● PROBLEM TO WORK ON
Each line of the material, from the first through the one containing "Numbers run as", is to be written out exactly.

:::

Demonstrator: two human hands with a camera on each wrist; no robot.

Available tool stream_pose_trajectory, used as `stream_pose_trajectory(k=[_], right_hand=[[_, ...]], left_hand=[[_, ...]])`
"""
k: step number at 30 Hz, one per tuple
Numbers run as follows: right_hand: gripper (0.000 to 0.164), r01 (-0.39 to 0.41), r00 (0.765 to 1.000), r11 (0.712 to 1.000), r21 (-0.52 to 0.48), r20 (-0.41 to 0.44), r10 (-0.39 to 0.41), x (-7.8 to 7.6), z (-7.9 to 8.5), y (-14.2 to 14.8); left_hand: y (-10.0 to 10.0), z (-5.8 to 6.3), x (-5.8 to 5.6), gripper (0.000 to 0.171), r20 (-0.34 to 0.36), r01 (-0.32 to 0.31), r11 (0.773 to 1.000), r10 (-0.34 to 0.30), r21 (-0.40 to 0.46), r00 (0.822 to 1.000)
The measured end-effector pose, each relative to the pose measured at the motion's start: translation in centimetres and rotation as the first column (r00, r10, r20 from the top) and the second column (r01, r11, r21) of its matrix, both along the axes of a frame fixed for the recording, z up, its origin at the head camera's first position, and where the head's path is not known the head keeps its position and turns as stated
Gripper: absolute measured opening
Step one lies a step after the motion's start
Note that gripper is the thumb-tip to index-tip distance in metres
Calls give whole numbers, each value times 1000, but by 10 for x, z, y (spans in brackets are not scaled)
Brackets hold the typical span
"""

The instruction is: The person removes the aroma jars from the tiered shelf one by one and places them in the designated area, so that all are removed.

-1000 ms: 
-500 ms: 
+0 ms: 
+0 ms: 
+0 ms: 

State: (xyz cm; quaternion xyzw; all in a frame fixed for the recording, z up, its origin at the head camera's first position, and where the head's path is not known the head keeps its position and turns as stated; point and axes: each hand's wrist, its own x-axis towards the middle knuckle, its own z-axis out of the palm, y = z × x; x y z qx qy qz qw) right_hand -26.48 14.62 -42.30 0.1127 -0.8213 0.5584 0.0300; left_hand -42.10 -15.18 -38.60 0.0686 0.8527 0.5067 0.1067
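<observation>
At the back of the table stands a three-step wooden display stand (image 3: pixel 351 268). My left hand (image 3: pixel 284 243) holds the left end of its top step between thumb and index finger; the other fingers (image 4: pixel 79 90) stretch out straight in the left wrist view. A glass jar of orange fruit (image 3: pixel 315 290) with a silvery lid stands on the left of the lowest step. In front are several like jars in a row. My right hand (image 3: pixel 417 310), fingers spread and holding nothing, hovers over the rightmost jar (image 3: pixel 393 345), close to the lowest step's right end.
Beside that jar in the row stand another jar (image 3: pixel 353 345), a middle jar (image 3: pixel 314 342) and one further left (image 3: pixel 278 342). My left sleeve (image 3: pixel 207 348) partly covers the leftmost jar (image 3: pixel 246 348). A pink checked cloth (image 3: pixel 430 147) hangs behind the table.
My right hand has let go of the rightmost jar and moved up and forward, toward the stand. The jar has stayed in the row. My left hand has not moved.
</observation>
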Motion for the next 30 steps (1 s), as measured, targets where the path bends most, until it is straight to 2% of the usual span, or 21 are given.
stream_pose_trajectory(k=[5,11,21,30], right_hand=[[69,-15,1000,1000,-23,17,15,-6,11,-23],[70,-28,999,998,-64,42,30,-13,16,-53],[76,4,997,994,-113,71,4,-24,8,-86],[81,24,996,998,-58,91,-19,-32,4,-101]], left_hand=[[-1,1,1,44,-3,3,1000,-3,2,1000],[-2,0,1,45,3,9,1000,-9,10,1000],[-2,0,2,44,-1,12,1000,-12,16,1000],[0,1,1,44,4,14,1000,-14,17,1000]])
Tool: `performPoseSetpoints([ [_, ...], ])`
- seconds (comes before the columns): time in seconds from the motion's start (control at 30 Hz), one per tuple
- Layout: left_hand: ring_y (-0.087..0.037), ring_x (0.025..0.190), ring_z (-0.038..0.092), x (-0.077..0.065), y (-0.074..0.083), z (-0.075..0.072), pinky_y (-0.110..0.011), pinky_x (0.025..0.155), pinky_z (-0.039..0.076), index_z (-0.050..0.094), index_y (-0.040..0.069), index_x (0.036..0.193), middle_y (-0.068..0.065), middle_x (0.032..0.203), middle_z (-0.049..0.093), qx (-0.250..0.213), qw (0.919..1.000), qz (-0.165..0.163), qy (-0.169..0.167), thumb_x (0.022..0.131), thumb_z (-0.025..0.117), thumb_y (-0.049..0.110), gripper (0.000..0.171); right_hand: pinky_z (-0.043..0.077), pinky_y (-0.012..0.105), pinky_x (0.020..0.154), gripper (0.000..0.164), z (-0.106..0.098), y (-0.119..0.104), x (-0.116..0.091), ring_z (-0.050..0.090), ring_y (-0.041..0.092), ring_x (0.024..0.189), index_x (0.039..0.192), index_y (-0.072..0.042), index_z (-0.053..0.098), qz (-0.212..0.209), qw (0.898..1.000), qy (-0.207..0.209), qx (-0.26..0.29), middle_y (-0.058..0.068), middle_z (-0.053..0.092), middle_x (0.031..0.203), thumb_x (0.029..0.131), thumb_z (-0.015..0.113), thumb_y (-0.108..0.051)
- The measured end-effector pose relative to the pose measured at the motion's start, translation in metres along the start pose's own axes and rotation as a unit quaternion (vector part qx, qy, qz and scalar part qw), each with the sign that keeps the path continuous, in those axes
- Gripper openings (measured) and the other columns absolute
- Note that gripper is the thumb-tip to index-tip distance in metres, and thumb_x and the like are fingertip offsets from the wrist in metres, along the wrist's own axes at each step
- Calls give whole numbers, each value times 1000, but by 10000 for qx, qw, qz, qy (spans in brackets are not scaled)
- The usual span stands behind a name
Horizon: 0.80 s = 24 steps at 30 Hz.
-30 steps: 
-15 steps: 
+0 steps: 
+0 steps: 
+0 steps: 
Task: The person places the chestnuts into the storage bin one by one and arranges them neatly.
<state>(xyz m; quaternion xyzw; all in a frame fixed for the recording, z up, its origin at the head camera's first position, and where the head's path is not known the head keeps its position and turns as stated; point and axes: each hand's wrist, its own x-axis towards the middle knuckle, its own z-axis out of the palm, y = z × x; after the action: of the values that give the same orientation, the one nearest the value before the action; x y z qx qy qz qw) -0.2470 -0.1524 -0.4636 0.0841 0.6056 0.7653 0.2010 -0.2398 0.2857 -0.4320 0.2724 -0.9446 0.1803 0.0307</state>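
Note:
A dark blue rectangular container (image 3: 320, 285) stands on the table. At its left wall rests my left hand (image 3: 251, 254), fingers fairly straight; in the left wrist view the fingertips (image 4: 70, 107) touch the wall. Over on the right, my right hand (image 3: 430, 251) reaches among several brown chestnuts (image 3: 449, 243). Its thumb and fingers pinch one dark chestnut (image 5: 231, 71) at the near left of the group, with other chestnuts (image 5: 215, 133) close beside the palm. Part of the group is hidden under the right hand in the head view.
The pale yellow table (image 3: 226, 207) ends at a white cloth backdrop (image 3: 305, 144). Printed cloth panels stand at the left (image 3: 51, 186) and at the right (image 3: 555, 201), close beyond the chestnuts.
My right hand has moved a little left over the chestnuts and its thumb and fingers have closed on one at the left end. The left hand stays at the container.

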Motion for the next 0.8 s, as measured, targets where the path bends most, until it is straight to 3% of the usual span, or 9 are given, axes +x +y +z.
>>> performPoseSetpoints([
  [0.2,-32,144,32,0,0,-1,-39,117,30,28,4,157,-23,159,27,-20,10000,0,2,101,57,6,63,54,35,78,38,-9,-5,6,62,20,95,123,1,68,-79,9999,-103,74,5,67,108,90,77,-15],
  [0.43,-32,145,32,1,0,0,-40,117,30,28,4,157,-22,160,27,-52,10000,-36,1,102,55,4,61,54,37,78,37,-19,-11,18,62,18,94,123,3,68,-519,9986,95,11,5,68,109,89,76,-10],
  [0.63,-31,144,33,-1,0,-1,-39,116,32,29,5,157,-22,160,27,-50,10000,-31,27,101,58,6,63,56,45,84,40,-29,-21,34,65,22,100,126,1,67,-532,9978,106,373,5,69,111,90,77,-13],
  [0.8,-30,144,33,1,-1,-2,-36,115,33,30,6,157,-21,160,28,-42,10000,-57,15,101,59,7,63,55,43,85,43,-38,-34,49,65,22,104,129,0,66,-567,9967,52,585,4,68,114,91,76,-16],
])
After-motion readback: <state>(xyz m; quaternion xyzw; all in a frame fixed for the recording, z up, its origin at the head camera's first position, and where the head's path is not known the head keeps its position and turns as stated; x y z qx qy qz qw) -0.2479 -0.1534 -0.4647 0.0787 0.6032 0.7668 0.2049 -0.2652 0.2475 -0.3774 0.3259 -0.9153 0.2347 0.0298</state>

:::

● RESULT OF THE TASK
Demonstrator: two human hands with a camera on each wrist; no robot.

Available tool stream_pose_trajectory, used as `stream_pose_trajectory(k=[_], right_hand=[[_, ...]], left_hand=[[_, ...]])`
"""
k: step number at 30 Hz, one per tuple
Numbers run as follows: right_hand: gripper (0.000 to 0.164), r01 (-0.39 to 0.41), r00 (0.765 to 1.000), r11 (0.712 to 1.000), r21 (-0.52 to 0.48), r20 (-0.41 to 0.44), r10 (-0.39 to 0.41), x (-7.8 to 7.6), z (-7.9 to 8.5), y (-14.2 to 14.8); left_hand: y (-10.0 to 10.0), z (-5.8 to 6.3), x (-5.8 to 5.6), gripper (0.000 to 0.171), r20 (-0.34 to 0.36), r01 (-0.32 to 0.31), r11 (0.773 to 1.000), r10 (-0.34 to 0.30), r21 (-0.40 to 0.46), r00 (0.822 to 1.000)

The exercise has been carried out in full.